**Task instructions**
Check every line below for the string "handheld". Copy the ones that have it.

**Data in this exercise**
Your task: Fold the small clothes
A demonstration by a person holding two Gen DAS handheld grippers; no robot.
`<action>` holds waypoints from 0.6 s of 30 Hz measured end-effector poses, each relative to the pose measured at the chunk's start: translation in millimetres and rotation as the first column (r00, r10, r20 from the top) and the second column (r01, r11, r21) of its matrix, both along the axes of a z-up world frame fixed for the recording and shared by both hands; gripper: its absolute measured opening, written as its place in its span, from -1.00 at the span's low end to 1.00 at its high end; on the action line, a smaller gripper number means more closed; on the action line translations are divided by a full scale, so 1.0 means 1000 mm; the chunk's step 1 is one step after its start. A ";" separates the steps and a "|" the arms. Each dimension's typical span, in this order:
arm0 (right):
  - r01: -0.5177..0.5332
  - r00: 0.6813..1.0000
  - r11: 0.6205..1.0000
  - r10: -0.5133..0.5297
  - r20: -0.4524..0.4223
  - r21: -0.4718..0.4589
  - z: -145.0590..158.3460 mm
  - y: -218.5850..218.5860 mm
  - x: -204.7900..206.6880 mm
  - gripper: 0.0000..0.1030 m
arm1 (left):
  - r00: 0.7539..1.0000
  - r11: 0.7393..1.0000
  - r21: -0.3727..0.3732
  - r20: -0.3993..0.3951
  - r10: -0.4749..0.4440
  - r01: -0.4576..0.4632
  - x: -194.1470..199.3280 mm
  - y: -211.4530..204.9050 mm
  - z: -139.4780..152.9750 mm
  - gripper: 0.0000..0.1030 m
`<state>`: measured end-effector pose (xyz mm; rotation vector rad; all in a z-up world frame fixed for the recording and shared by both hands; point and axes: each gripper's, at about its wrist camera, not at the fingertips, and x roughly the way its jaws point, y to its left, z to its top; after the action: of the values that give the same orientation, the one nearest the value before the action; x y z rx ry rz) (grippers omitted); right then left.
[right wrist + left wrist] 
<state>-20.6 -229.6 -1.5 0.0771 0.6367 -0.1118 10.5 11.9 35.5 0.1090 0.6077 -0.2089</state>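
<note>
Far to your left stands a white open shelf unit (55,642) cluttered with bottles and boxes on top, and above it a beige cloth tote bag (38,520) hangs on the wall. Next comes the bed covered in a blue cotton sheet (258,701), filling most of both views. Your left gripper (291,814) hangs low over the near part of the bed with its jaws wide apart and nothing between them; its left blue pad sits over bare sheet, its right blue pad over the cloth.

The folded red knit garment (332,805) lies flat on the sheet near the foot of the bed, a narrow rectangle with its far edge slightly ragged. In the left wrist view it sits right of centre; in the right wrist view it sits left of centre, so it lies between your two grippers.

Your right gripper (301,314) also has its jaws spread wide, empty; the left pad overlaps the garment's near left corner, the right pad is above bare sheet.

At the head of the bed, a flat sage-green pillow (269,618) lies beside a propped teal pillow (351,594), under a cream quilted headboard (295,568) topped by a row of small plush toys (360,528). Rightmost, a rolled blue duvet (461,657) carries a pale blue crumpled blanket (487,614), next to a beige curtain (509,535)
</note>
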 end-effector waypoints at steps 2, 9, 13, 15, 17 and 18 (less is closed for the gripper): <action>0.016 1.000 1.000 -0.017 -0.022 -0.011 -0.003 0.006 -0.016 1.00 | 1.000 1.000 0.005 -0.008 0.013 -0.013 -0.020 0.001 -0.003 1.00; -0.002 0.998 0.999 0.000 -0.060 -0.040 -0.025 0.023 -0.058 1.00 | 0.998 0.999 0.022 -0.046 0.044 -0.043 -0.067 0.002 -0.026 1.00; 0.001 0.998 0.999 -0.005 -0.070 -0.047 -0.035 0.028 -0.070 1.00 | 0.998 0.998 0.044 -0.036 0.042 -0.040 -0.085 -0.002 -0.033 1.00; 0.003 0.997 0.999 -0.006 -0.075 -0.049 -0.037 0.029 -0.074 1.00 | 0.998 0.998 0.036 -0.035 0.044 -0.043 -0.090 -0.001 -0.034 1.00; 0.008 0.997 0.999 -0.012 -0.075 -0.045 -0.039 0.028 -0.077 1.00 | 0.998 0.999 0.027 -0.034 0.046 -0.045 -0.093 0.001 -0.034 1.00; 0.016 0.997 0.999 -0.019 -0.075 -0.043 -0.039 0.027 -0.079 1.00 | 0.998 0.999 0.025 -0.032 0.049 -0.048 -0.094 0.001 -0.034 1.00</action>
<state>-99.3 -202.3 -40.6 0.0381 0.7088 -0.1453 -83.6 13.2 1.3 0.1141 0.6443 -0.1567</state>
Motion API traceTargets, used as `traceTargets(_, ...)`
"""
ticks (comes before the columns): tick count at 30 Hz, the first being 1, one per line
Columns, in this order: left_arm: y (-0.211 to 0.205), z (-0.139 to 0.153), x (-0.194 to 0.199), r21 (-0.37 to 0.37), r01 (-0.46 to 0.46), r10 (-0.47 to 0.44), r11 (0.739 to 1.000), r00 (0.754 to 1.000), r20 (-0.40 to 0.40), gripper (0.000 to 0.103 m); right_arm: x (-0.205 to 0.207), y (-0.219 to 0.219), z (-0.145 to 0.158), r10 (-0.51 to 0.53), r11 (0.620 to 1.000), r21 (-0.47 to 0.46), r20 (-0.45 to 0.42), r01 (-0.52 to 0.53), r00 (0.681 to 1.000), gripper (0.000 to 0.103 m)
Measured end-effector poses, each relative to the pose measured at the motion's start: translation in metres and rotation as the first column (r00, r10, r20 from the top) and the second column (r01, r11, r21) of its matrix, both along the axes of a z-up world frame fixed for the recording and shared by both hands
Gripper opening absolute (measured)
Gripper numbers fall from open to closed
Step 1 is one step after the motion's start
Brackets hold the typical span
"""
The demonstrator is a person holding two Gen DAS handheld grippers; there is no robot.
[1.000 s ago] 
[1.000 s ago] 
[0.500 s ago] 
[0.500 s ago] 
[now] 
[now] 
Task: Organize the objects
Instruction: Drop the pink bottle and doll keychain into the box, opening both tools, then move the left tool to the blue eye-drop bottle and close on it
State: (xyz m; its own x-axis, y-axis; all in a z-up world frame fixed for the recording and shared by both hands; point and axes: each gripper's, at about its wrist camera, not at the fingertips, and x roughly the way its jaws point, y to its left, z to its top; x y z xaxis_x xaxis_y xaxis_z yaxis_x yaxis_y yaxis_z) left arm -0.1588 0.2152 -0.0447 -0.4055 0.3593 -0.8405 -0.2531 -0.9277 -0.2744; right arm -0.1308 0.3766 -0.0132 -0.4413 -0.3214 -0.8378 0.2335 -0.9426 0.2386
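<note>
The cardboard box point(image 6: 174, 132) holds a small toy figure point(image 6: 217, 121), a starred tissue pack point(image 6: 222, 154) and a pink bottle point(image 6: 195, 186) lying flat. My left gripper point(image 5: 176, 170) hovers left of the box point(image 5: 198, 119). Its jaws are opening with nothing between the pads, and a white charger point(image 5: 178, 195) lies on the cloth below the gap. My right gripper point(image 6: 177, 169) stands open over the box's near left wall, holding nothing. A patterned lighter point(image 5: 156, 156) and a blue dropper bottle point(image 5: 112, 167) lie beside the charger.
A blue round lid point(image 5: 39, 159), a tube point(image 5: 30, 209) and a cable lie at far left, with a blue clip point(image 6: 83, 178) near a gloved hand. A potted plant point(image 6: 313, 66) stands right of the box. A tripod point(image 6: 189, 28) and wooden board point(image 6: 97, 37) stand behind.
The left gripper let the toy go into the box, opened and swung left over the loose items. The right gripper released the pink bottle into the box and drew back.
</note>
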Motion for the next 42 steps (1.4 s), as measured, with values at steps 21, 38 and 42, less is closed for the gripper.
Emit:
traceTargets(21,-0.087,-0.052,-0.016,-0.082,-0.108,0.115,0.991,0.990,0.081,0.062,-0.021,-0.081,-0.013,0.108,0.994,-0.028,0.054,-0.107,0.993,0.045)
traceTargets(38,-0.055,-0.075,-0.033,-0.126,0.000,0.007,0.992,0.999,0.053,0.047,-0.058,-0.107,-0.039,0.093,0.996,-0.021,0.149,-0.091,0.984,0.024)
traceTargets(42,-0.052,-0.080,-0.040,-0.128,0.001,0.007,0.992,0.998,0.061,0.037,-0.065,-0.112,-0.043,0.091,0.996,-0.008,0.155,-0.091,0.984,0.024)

**Result below**
A demonstration by a person holding two Gen DAS handheld grippers; no robot.
The demonstrator is a person holding two Gen DAS handheld grippers; there is no robot.

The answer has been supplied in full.